Edgardo
Malaver
Durante la noche, Juan Bautista se
despertó varias veces a causa de la misma pesadilla. Un hombre le ofrecía una
pluma y él firmaba con ella un documento. Y mientras levantaba la mano de la
hoja, levantaba también la vista hacia la puerta del salón, donde súbitamente se oía el palabrerío sordo de todos los hombres importantes de la ciudad. La puerta,
extrañamente, daba hacia el mar, y él podía ver un centinela que hacía la ronda
de la mañana en el castillo. Pero delante de la imagen del castillo, rodeada de
las flores y sarmientos primorosamente pintados en el marco de la puerta, había aparecido
ahora la de una mujer que llevaba un vestido amarillo, con una perla grande sobre
el pecho. La mujer entró en el salón caminando con un paso lento, como si no se
decidiera a entrar de lleno o acercarse a él.
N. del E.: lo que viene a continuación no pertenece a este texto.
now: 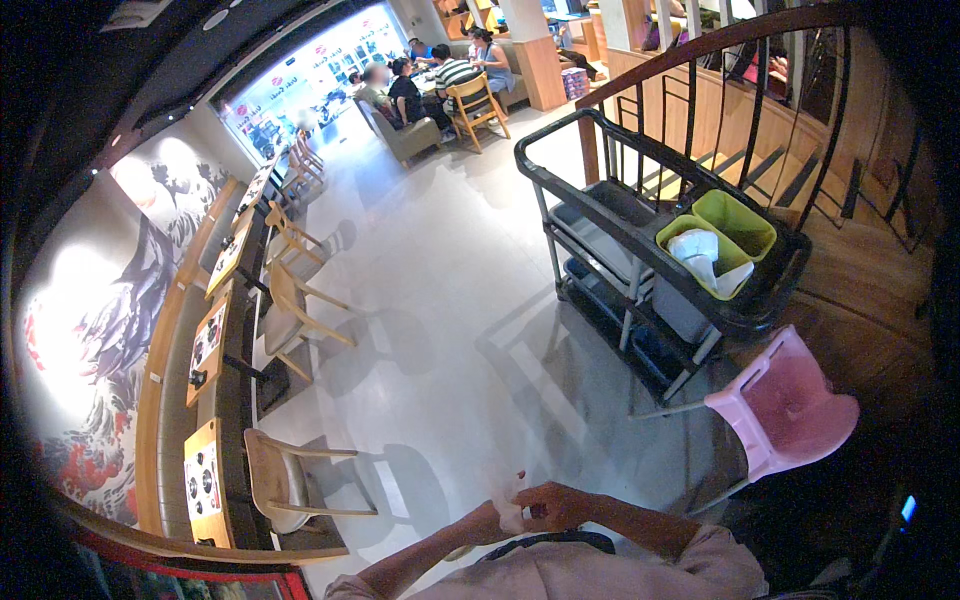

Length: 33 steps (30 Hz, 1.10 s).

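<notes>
Close in front of my body, at the lower middle, my two hands meet. My right hand has its fingers curled in toward the left one, and what they grip, if anything, is too small to make out. My left hand looks pale and blurred, as if something whitish and thin lies over it. How its fingers stand is not clear. A tiny dark red spot shows just above the hands.
To the right stands a black service cart with green bins, one holding crumpled white paper. Near it is a pink child seat. Curved railing rises behind. Tables and wooden chairs line the left; seated people are far off.
</notes>
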Each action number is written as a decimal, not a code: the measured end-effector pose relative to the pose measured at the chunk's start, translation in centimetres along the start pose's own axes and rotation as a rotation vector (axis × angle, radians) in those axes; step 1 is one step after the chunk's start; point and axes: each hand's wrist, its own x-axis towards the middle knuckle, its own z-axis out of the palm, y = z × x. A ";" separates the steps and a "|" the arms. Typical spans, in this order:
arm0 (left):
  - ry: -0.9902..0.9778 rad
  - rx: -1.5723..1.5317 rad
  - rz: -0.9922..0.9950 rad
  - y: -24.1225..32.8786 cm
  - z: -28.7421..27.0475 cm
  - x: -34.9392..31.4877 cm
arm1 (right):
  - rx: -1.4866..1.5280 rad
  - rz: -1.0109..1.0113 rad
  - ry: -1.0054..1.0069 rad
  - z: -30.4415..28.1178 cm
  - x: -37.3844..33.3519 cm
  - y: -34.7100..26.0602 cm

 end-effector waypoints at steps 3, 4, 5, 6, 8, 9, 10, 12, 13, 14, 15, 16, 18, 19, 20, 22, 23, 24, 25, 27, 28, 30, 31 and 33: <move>-0.036 0.005 0.000 0.5 0.4 -0.4 | -0.033 0.004 -0.034 0.5 -0.8 0.6; -0.042 0.003 0.002 0.8 0.6 -0.7 | -0.033 -0.040 0.001 0.9 -1.0 0.9; -0.049 0.000 0.006 1.1 0.7 -0.8 | -0.028 0.009 -0.050 1.2 -1.3 1.3; -0.052 -0.008 0.013 1.4 0.8 -1.2 | -0.018 0.038 -0.086 1.6 -1.7 1.6; -0.049 -0.015 0.036 2.0 1.0 -1.8 | -0.009 -0.044 -0.091 2.0 -2.1 2.3; -0.035 -0.014 0.053 2.2 1.0 -2.1 | -0.018 -0.156 -0.061 2.1 -2.1 2.5; -0.015 -0.004 0.077 2.5 1.0 -2.3 | -0.048 -0.125 -0.124 1.8 -2.3 2.6; 0.025 0.030 0.107 3.0 0.7 -2.7 | 0.115 -0.093 -0.166 0.7 -2.5 2.6; 0.026 0.059 0.057 3.4 0.5 -2.6 | 0.180 -0.024 -0.215 -0.1 -2.5 2.4; -0.044 0.050 -0.027 3.7 0.0 -2.7 | 0.247 -0.012 -0.223 -0.6 -2.4 2.1; -0.130 0.048 -0.147 4.1 -0.5 -2.8 | 0.308 -0.018 -0.209 -1.2 -2.3 1.7; -0.218 0.041 -0.265 4.4 -1.0 -3.0 | 0.332 -0.021 -0.207 -1.8 -2.2 1.3; -0.213 0.104 -0.324 5.1 -1.6 -3.2 | 0.343 -0.023 -0.216 -2.7 -2.0 0.8; -0.215 0.147 -0.365 5.3 -1.8 -3.4 | 0.356 -0.017 -0.223 -2.9 -1.8 0.6; -0.168 0.082 -0.376 5.4 -1.9 -3.6 | 0.368 -0.011 -0.230 -3.1 -1.5 0.5; -0.089 -0.012 -0.415 5.3 -1.9 -4.1 | 0.422 0.048 -0.246 -3.3 -0.6 0.4; -0.043 0.008 -0.432 5.0 -2.0 -4.2 | 0.384 -0.064 -0.211 -3.4 0.1 0.4; -0.006 0.043 -0.443 4.7 -2.0 -4.2 | 0.326 -0.140 -0.186 -3.4 0.9 0.4; 0.010 0.050 -0.508 4.3 -2.3 -4.4 | 0.247 -0.137 -0.185 -3.3 1.9 0.3; 0.033 0.098 -0.547 3.6 -3.1 -5.2 | 0.099 -0.116 -0.185 -3.2 3.6 0.0; 0.094 0.128 -0.537 3.4 -3.5 -6.1 | 0.036 -0.105 -0.176 -2.9 4.6 -0.3; 0.249 0.079 -0.394 3.0 -4.1 -8.2 | 0.009 -0.119 -0.139 -1.7 6.3 -0.8; 0.319 0.075 -0.361 2.7 -4.1 -9.0 | -0.007 -0.149 -0.115 -0.8 7.0 -0.9; 0.381 0.080 -0.197 1.6 -4.0 -10.2 | -0.092 -0.096 -0.110 1.2 8.6 -0.7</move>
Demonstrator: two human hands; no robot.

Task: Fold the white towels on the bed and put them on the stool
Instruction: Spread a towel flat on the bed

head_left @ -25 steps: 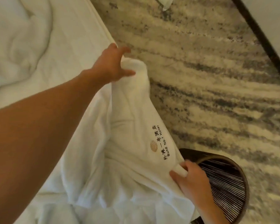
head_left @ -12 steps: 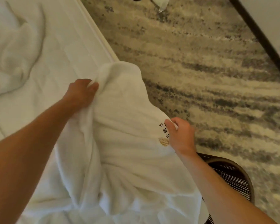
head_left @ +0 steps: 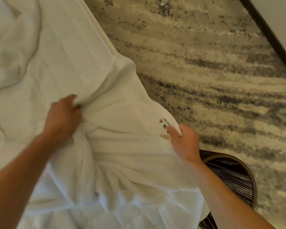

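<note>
A white towel [head_left: 125, 123] with black printed lettering and a gold logo lies rumpled over the corner of the bed [head_left: 61, 52]. My left hand [head_left: 63, 116] grips a bunched fold of it on its left side. My right hand [head_left: 183, 141] pinches its right edge by the lettering, above the floor. Lower right, the round dark stool [head_left: 234, 176] with a striped woven seat stands beside the bed, partly hidden by my right forearm and the towel.
More crumpled white cloth [head_left: 12, 47] lies on the bed at upper left. A grey and beige streaked carpet [head_left: 205, 66] covers the floor to the right. A dark baseboard and white wall [head_left: 271, 23] run along the upper right corner.
My left hand came back toward me, from the towel's far corner to a fold on the bed. My right hand rose from the stool to the lettered edge.
</note>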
Al final llegó frente a él, a un
paso de su mano derecha, que aún sostenía la pluma. La mujer lo miraba con ojos
acribillados de un dolor que aún no había sufrido pero que no iba a poder
evitar. Entonces él separó los labios para decir algo, pero en ese instante ella
se inclinó con gracia sobre la hoja de papel. Pareció leer las primeras líneas
y después, al ver al final del documento el nombre de su marido, echó a llorar
como quien lo ha perdido todo. La mujer, cogiéndose las faldas con las dos manos,
se dio la vuelta y salió corriendo de la sala. Sólo entonces reconoció Juan
Bautista a Luisa, su mujer, y cuando la pluma cayó de sus manos, otra vez despertó.